Created attachment 204391 [details] dmesg I am using Lenovo ideapad U330p, Intel Wireless-N 7260 (rev 73 / 0x144) inside, Gentoo outside. Wireless does not work unless I set iwlwifi option 11n_disable=1. Until recently I was quite pessimistic about chances to make it work with 40MHz band. It was accidentally discovered that 802.11n works fine when on battery, but dies soon after AC adapter is connected. I have tried with no observable effect: (a) 3 different AC adapters (b) fixing CPU frequency (c) different power_save and power_scheme values What else I can try to help debug it? Thanks in advance -L P.S. The logs are collected with vanilla 4.4.2. I started wget <huge-file> after the boot. AC power is connected at ~375s up, wget had successfully downloaded ~3GB by that time and stalls immediately after. I can send the firmware dump if needed.
This is mostly because of interference with the charger... Can you try with power_scheme=1 as a module parameter to iwlmvm ? I'll send a firmware for debug later. That will allow us to know why the firmware is unhappy (most probably because of the interference mention above).
Created attachment 204401 [details] Core14 FW with debug probes Please use the firmware attached and follow the instructions here: https://wireless.wiki.kernel.org/en/users/drivers/iwlwifi/debugging#firmware_debugging Take the time to read the privacy notice: https://wireless.wiki.kernel.org/en/users/drivers/iwlwifi/debugging#privacy_aspects
# just an interference or some particular electric noise from the adapter? # power_scheme=1 - I have tried it earlier to no avail. Should I produce dmesg as well?
(In reply to Lev Melnikovsky from comment #3) > # power_scheme=1 - I have tried it earlier to no avail. Should I produce > dmesg as well? Nope. Just check you see: [ 385.290146] iwlwifi 0000:02:00.0: 0x00000084 | NMI_INTERRUPT_UNKNOWN as well. This is enough to assume it is the same problem. BTW - did you try 11n with 40MHz on 5.2GHz?
> Please use the firmware attached and follow the instructions here I've sent the dump via email. > Nope. Just check you see: > [ 385.290146] iwlwifi 0000:02:00.0: 0x00000084 | NMI_INTERRUPT_UNKNOWN > as well. This is enough to assume it is the same problem. Yes, I do see it with power_scheme=1 (and your debug firmware): [ 47.166725] iwlwifi 0000:02:00.0: Start IWL Error Log Dump: [ 47.166730] iwlwifi 0000:02:00.0: Status: 0x00000000, count: 6 [ 47.166735] iwlwifi 0000:02:00.0: Loaded firmware version: 17.288042.0 [ 47.166740] iwlwifi 0000:02:00.0: 0x00000084 | NMI_INTERRUPT_UNKNOWN [ 47.166745] iwlwifi 0000:02:00.0: 0x00800634 | uPc [ 47.166750] iwlwifi 0000:02:00.0: 0x00000000 | branchlink1 [ 47.166754] iwlwifi 0000:02:00.0: 0x00000B30 | branchlink2 [ 47.166758] iwlwifi 0000:02:00.0: 0x000167DC | interruptlink1 > BTW - did you try 11n with 40MHz on 5.2GHz? Now I wonder if my card should support 5.2GHz band? I have only tried 2.4GHz. Another observation: if I set 11n_disable=1 (w/ or w/o AC adapter), then I get max throughput about 2.5 MByte/s. If I remove 11n_disable and work on battery, then the throughput is 10 MByte/s (probably limited by 100Mbps ethernet at the access point). Does it make sense?

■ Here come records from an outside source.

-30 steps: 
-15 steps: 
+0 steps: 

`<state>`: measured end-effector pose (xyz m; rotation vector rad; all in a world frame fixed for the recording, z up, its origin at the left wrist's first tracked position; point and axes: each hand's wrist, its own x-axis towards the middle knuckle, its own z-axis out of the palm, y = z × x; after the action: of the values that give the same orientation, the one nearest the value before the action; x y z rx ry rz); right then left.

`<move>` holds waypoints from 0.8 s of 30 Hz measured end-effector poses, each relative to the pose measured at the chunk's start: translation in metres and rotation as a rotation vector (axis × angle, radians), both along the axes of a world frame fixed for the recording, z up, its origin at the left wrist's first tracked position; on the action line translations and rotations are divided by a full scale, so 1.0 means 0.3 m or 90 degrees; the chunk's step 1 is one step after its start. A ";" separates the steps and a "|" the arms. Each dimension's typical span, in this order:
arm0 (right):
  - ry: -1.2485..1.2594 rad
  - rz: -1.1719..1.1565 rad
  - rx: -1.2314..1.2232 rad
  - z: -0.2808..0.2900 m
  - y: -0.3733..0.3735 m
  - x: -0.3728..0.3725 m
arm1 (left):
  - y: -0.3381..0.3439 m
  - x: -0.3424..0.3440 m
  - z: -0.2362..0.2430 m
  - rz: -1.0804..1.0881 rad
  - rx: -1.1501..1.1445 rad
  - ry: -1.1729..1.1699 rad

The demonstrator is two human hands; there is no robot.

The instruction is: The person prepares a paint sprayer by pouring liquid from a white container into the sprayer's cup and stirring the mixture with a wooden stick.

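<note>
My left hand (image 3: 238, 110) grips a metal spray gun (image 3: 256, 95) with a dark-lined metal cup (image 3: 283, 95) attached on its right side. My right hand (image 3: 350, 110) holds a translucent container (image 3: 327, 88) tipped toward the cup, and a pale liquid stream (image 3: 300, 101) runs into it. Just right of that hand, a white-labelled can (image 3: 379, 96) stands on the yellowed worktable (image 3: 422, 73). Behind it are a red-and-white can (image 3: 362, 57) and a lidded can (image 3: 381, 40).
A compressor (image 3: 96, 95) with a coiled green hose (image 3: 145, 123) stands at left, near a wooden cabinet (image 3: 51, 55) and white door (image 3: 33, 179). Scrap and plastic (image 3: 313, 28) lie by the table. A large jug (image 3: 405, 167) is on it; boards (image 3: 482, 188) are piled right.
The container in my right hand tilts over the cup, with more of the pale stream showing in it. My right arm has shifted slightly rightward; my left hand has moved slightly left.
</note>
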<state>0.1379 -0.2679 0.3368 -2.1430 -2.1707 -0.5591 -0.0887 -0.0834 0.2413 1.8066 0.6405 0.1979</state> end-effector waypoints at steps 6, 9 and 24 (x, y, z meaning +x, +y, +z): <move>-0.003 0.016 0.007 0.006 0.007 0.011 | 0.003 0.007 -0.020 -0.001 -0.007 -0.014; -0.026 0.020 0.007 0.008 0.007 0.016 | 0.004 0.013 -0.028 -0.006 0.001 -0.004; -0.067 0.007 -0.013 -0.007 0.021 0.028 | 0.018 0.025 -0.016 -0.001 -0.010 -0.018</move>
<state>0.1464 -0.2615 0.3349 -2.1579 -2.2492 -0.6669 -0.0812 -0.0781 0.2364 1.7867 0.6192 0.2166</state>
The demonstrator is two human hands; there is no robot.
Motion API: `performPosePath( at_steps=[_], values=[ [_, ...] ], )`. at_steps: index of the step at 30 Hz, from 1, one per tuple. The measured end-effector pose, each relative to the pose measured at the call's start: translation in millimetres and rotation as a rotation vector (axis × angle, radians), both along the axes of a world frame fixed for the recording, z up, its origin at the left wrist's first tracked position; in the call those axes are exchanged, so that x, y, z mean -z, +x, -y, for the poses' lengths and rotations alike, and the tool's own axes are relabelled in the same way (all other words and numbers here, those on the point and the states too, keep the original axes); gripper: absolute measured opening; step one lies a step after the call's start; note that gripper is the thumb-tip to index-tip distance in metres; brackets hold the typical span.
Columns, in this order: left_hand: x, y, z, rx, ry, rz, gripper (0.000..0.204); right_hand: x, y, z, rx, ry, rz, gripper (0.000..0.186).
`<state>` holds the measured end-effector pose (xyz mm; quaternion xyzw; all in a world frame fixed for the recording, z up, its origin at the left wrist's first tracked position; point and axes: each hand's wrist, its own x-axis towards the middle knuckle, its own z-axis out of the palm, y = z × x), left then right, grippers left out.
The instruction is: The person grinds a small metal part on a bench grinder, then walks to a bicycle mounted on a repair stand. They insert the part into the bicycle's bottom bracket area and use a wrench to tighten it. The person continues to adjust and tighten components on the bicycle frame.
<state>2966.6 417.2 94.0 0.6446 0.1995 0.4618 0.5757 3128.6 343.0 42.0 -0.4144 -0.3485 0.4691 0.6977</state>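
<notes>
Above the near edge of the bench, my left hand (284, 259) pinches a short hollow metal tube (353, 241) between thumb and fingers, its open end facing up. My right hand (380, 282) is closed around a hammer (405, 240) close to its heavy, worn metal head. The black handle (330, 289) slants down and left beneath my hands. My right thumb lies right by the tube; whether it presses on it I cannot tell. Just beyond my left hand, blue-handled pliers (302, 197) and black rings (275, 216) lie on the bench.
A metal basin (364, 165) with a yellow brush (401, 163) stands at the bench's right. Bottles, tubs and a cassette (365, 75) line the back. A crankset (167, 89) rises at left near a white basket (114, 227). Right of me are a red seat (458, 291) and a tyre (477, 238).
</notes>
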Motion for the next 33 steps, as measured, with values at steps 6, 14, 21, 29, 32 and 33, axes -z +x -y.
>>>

(In reply to Lev Melnikovsky from comment #5) > > > BTW - did you try 11n with 40MHz on 5.2GHz? > Now I wonder if my card should support 5.2GHz band? I have only tried 2.4GHz. Just checked - your card doesn't support 5.2GHz. But working in 40MHz in 2.4GHz is not really recommended. Also, take a look at https://wireless.wiki.kernel.org/en/users/drivers/iwlwifi#about_platform_noise > > Another observation: if I set 11n_disable=1 (w/ or w/o AC adapter), then I > get max throughput about 2.5 MByte/s. If I remove 11n_disable and work on > battery, then the throughput is 10 MByte/s (probably limited by 100Mbps > ethernet at the access point). Does it make sense? 2.5 MBytes/s = 20Mb/s which is what you can expect without 11n. 10MByte/s = 80Mb/s which can be a decent throughput for 11n in certain case.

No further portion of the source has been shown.